Gilbert approaches Liège-Bastogne-Liège with confidence

Relaxed and calm appeared to be the mood at Philippe Gilbert’s press conference ahead of Sunday’s 100th edition of Liège-Bastogne-Liège. Having won Amstel Gold Race last weekend the 31-year-old heads into the Monument with confidence.

“We were happy to win as a team in Amstel and that takes a lot of pressure off me and the team,” said Gilbert, who won Liège-Bastogne-Liège in 2011.

“We can approach Liège a little differently. I showed some limits in Flèche [Wallonne] but it’s not so bad. I’m not the only favourite for Liège but that might be a good position for us. It means we can gamble a little bit more and it puts pressure on other teams and other favourites.”

There’s a clear distinction between being relaxed and confident and being cocky, and Gilbert is certainly in the former camp. He’s remained focused since Amstel and although the triple has eluded him he is aware that a win in Liège would turn his season from the successful into the spectacular. Nothing will perhaps eclipse that run of form he had in 2011 where almost anything seemed possible but Liège remains a cut above Amstel.

Win there, in the 100th edition of the race, with the King of Belgium present and you will be immortalised forever by the cycling fans of Belgium. Relaxed or not, come Sunday morning when race numbers are pinned on and the teams are called to the signing on podium, Gilbert will feel the buzz of the crowd and the sense of occasion.

“It’s always stress but it’s more motivation than stress. I’m still taking care of all the details like making sure that I’m not getting sick, eating the right food and being careful in training. But I know that I’ve been training well over the last month and I’ve been racing well in the last few weeks. When you have the feeling that you’ve done everything you can then why would you be stressed? You can just be confident.”

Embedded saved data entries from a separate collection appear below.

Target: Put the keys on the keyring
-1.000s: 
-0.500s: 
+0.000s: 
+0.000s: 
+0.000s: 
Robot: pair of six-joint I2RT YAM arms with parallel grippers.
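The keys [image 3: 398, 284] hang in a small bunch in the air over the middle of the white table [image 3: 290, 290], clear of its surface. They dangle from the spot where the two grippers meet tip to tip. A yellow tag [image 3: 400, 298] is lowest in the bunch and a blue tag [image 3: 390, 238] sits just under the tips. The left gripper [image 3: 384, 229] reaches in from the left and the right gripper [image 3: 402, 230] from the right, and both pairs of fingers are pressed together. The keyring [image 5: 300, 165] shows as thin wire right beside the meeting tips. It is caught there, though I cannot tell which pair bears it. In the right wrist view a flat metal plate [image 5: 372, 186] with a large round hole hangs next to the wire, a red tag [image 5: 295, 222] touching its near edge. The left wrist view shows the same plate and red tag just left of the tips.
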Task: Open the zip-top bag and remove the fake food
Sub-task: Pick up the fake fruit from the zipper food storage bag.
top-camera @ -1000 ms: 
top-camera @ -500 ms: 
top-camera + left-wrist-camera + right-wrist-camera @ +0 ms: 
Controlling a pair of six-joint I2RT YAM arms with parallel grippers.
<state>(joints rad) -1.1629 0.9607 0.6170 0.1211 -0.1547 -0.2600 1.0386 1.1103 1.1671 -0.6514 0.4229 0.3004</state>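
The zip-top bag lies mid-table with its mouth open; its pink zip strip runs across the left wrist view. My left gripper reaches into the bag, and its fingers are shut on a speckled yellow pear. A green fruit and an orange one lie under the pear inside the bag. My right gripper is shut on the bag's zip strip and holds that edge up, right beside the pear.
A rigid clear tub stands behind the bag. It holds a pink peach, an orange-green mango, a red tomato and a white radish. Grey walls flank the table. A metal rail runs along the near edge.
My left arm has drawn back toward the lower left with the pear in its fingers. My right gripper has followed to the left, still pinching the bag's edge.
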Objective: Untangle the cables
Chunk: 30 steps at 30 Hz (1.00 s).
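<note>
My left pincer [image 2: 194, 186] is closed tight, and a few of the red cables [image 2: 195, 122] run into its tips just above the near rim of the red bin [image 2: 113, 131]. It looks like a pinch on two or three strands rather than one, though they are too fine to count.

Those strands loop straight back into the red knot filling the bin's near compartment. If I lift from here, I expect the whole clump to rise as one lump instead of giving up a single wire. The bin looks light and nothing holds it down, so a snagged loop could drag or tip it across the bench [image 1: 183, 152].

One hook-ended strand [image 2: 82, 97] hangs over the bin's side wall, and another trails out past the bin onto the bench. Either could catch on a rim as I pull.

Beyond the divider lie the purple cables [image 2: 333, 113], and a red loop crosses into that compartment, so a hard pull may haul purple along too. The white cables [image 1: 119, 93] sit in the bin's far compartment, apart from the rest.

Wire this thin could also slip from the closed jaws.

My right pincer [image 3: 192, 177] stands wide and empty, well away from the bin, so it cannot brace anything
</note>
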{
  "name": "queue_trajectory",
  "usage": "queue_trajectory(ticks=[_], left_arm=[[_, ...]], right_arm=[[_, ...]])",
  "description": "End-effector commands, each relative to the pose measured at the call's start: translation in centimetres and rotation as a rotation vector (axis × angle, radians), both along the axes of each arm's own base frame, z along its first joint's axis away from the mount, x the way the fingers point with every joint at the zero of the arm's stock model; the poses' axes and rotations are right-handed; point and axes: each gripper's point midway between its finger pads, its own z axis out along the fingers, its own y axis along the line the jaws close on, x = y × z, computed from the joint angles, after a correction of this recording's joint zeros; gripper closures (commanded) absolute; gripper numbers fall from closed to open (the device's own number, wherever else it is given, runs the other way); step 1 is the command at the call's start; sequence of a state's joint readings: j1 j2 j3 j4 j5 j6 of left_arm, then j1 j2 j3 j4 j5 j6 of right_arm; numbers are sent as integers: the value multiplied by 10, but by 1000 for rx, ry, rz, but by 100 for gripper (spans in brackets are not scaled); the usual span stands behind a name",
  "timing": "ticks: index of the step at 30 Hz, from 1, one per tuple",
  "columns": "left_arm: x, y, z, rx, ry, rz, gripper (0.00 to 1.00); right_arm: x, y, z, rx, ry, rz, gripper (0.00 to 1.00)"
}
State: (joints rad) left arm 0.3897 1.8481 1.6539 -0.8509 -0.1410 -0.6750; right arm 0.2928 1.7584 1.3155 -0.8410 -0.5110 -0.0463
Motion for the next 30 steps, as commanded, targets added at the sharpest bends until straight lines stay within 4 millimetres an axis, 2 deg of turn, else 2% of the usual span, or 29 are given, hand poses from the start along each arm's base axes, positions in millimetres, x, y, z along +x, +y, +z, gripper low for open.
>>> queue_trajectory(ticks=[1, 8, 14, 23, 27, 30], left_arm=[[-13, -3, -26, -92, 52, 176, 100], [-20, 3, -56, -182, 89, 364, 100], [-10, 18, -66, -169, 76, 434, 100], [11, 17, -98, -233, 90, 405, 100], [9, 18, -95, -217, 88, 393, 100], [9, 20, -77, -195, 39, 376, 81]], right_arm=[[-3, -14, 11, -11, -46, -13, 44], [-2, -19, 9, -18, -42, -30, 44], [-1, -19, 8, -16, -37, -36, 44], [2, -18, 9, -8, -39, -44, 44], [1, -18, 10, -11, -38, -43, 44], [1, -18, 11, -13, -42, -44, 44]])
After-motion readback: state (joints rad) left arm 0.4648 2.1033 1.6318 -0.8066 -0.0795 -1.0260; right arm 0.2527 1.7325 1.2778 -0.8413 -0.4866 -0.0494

What helps alleviate some of the expectation is that Gilbert doesn’t start Liège as the outright favourite. The Belgian press haven’t become carried away after his Amstel form, aware that he’s not head and shoulders ahead of the opposition as he was in 2011.

“What I saw in Amstel was that everyone is on a similar level. Of course I won but I didn’t win by a minute and in Flèche we saw the top ten were close. There are a lot of guys on the same level and we all want to win. It’s always hard to fight in the final with the best riders in the world but that’s what makes this challenge so nice.”

“Liège is a monument,” he added, nodding that he is well aware of how important winning remains.

“It’s one of the five races you have in the season. It’s bigger than Amstel. I was happy to win that for a third time but I’ll give everything I can to win on Sunday.”


Gilbert could have picked anyone when he chose who he believed was his biggest rival for the race. Understandably he plumped for Valverde, a rider he dropped in Amstel but struggled to match in Flèche. The Spaniard has won Liège twice and has been in strong form since the start of the year.

“Valverde has won eight races this year and he’s won here twice before. He’s always top five or top ten so for me, that’s the guy to watch, but I don’t want to stop with one win here. Every monument I try for the win.”